Brief :: Work out how many lines in these entries include the string "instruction", and give only that figure.

*** Block opens ***

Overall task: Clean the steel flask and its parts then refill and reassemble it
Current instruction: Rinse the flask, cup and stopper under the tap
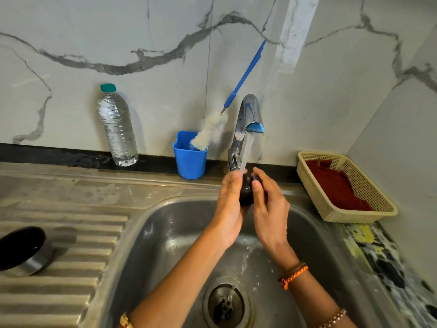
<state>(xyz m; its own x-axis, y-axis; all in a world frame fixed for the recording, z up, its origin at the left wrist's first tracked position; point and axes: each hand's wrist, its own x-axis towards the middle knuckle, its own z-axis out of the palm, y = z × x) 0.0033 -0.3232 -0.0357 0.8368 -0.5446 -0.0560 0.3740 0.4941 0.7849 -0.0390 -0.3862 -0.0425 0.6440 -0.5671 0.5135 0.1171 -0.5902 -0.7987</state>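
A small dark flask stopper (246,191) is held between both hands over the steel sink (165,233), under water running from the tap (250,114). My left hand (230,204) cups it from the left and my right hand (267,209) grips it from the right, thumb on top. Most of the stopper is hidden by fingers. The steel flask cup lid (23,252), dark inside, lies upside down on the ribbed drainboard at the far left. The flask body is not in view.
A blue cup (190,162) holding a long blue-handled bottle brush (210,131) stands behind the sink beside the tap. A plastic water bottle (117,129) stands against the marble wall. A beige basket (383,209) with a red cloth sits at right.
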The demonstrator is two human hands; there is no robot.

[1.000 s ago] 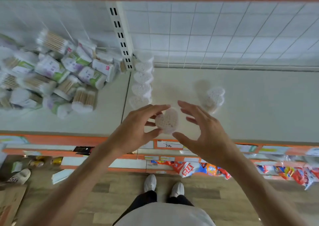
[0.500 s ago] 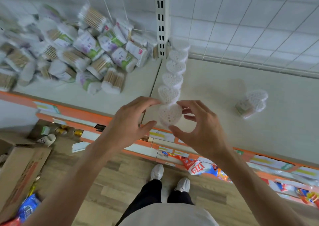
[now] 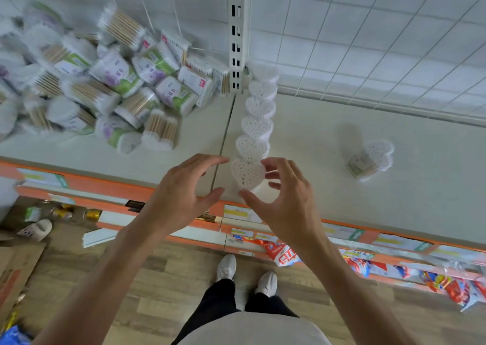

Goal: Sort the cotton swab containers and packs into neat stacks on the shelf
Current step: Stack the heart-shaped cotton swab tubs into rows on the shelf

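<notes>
Heart container (image 3: 247,173): upright at shelf (image 3: 328,144) front edge, nearest in a row of hearts.
My left hand (image 3: 181,189): fingers spread, just beside it, released.
My right hand (image 3: 284,197): loosely cupped around it, grasping nothing firmly.
Packs (image 3: 110,81): heaped left.

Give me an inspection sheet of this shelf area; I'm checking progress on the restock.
Surface: pale shelf with an orange front edge.
Job's things: row of heart-shaped swab tubs running from the back panel to the front edge; nearest tub between the hands; one separate tub to the right.
Clutter: loose pile of swab packs, unsorted.
Grippers: left hand open, beside the nearest tub; right hand, fingers curved round it, contact unclear.
Cables: nothing seen.
Surroundings: wood floor, cardboard box, snack packets on a lower shelf.
</notes>
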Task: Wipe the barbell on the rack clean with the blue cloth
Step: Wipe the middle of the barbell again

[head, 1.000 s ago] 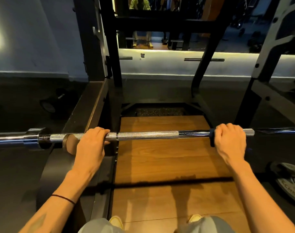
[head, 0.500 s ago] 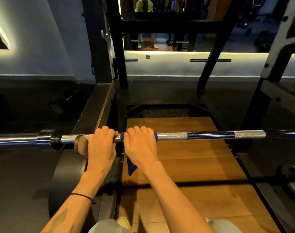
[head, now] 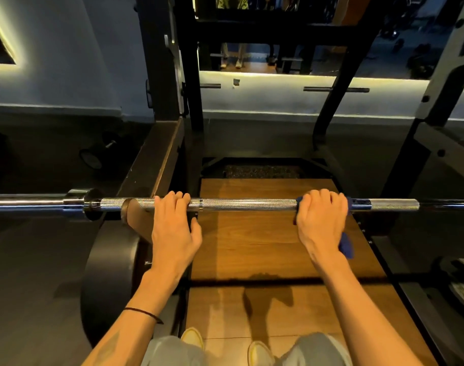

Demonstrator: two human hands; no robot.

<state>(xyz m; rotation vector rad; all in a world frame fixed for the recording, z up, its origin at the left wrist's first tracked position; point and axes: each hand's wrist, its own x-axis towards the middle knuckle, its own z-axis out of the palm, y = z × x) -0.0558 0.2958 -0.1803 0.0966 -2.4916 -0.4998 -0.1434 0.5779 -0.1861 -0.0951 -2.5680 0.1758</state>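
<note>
Left hand (head: 176,228) curled over the racked barbell (head: 248,204) to steady it, right hand (head: 322,220) wrapping the blue cloth (head: 346,245) around the shaft's right-of-centre stretch for scrubbing.

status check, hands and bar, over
Left hand grips the barbell bare. Right hand grips the blue cloth wrapped on the bar. Nothing blocking the shaft between the hands.

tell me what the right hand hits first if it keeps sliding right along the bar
Nothing on the bar itself, as far as the picture shows. The right hand, wrapped over the cloth on the bar, has bare shaft to its right up to the frame edge. The rack upright there may lie behind; depth is unclear.
</note>
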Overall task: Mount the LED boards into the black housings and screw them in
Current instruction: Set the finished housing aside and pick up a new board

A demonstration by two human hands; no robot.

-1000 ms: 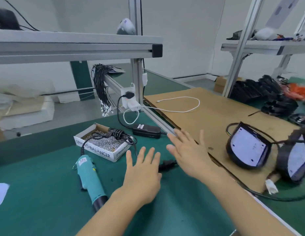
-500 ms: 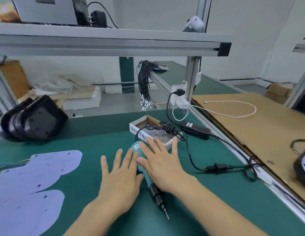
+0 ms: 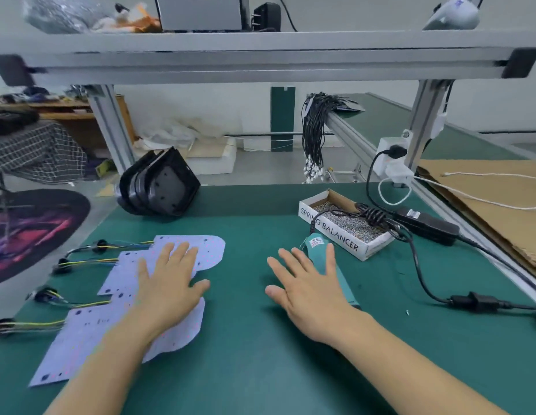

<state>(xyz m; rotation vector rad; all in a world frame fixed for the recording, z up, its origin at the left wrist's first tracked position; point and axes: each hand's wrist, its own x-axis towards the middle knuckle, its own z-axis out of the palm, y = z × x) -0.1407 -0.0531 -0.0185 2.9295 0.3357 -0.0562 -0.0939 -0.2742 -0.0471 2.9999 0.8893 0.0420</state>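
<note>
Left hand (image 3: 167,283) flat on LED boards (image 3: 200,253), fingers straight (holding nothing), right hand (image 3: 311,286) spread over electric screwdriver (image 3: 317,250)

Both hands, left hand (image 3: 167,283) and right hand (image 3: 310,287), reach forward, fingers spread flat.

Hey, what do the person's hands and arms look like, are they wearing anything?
Both are bare. The left hand and right hand have no gloves, rings or watch, and both forearms show no sleeves up to the frame edge. No markings are visible.
</note>
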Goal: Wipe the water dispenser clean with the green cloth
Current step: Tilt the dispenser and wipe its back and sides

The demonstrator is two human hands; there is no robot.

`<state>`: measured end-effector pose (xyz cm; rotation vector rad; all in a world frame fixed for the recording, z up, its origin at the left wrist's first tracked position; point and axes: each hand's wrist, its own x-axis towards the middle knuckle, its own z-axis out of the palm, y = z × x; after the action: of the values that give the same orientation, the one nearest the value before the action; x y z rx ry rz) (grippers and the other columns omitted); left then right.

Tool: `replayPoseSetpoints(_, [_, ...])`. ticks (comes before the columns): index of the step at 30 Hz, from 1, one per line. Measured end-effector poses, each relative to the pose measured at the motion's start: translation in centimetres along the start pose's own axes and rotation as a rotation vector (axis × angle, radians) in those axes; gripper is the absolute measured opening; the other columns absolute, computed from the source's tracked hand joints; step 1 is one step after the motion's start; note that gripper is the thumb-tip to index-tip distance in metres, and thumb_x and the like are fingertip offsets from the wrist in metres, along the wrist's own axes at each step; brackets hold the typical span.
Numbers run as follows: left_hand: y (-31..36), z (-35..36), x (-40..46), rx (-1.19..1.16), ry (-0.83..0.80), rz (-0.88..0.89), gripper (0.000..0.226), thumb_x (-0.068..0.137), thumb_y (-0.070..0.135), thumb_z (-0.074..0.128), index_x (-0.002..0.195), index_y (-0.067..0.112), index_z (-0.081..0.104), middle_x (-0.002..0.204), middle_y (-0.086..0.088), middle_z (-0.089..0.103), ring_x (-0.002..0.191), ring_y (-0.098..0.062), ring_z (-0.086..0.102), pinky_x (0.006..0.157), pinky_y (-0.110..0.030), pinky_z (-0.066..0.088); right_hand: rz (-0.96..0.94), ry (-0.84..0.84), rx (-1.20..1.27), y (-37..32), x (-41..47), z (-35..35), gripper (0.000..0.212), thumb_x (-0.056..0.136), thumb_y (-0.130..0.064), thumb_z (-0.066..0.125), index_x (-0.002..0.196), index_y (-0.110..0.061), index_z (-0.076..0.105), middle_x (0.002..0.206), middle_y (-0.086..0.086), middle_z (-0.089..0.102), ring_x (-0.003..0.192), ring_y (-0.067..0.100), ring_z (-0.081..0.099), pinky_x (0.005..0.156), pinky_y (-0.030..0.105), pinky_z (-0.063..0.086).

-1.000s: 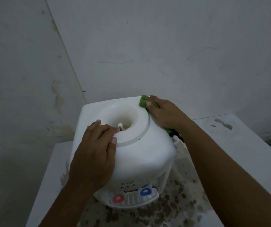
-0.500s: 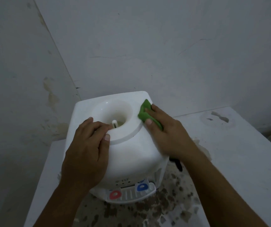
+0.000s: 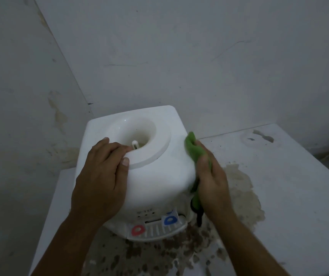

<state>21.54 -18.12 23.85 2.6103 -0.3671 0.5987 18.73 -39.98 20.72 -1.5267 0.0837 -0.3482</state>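
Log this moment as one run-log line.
stage: wiping right side | left hand: rests on white plastic water dispenser top | right hand: presses green cloth to its right side | surface: stained white table

Dim, flat light; soft focus; wide-angle bending at edges.

Bare table point(image 3: 290, 182) right of the water dispenser point(image 3: 159, 176); walls point(image 3: 199, 56) close behind and left.
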Motion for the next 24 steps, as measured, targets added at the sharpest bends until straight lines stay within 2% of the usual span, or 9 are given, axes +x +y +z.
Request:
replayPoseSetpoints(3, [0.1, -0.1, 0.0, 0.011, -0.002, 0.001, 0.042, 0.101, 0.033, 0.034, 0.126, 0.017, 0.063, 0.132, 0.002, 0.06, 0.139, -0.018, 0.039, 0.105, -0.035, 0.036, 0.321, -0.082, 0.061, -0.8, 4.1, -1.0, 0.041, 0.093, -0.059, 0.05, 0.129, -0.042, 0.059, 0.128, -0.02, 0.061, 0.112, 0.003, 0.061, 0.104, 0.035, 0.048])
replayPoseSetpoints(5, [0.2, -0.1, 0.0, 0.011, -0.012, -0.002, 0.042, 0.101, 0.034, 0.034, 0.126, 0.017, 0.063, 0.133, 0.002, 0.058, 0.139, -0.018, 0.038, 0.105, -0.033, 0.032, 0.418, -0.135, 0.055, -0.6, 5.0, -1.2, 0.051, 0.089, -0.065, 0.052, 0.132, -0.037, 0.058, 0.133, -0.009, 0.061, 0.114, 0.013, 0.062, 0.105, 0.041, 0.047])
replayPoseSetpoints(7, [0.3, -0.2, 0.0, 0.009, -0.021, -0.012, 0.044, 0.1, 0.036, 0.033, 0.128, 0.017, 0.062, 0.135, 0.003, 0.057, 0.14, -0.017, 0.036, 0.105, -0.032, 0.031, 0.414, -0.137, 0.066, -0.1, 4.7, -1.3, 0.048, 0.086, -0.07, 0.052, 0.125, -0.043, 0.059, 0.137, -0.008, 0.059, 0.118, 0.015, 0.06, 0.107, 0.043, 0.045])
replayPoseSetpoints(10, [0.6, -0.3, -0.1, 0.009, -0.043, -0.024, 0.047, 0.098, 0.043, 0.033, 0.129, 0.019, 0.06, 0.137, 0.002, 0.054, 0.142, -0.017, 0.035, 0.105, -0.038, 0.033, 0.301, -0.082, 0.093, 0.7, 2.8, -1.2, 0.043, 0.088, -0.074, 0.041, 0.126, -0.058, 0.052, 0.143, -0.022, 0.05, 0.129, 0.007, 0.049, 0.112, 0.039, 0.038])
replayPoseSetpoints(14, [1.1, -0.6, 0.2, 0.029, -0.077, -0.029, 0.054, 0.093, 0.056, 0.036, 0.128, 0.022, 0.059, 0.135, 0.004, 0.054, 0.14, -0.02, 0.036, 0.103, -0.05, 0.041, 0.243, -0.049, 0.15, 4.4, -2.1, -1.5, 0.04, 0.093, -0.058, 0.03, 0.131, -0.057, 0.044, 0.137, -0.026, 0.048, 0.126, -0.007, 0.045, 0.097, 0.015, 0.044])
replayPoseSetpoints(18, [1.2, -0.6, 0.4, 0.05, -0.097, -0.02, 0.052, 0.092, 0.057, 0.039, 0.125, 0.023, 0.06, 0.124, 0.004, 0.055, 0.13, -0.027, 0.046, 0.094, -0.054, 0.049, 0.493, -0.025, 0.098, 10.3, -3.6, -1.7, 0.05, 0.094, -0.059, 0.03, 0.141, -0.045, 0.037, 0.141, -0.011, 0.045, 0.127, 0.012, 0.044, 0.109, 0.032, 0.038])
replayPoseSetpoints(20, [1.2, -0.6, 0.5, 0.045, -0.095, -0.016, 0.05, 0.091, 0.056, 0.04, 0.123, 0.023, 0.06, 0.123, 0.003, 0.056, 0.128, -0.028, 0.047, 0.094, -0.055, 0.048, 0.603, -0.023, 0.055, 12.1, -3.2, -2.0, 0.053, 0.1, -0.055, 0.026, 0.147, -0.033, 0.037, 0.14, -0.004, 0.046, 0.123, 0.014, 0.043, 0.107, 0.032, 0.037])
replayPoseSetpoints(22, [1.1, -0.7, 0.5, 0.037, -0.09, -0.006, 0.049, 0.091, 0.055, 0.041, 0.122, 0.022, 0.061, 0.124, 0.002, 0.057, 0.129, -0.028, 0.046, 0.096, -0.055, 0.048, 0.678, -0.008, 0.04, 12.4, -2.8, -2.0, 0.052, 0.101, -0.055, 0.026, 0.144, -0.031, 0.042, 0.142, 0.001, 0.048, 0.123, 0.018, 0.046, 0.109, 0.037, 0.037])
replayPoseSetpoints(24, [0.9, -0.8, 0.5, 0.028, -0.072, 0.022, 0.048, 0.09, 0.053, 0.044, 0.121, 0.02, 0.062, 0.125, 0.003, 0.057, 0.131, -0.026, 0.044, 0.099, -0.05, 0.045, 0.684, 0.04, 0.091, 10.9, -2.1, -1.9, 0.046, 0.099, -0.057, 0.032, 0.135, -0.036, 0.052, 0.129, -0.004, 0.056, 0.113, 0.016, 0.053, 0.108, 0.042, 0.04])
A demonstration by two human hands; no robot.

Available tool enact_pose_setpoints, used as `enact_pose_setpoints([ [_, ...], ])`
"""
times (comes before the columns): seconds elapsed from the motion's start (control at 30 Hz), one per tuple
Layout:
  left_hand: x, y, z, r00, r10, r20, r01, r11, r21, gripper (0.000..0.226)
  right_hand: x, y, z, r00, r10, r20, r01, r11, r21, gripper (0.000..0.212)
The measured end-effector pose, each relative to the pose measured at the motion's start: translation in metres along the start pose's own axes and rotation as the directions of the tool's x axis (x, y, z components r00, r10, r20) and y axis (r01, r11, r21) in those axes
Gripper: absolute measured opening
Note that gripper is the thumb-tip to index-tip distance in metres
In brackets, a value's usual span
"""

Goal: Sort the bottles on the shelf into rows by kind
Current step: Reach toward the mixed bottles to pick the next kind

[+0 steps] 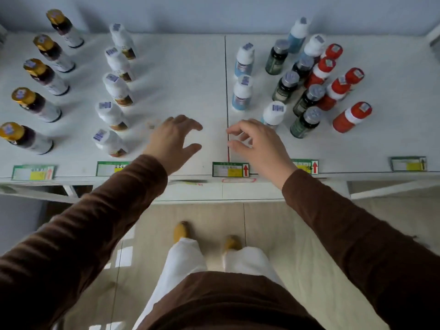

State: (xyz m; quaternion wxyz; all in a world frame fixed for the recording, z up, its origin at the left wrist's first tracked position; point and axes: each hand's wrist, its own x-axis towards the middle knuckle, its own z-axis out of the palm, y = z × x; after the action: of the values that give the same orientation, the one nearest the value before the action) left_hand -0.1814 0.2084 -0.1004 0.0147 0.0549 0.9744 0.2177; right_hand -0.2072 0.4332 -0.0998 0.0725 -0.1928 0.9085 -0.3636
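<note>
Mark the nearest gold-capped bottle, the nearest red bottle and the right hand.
nearest gold-capped bottle (12,131): head view, on its gold cap.
nearest red bottle (352,117): head view, on its red and white body.
right hand (258,141): head view, on the back of the hand.

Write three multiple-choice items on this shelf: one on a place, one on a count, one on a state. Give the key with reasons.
1. Where does the gold-capped row stand?
A. far left of the shelf
B. far right
C. on the floor

2. How many bottles are in the gold-capped row?
A. two
B. five
C. nine

3. What are the left hand and the right hand holding?
A. a red bottle each
B. one label between them
C. nothing

Key: 1 A, the row runs along the shelf's left end. 2 B, five gold caps show. 3 C, both hands hover with fingers loosely spread and nothing in them.
</note>
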Motion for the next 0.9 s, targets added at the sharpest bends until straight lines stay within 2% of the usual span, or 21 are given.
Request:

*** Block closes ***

Expected answer :: 2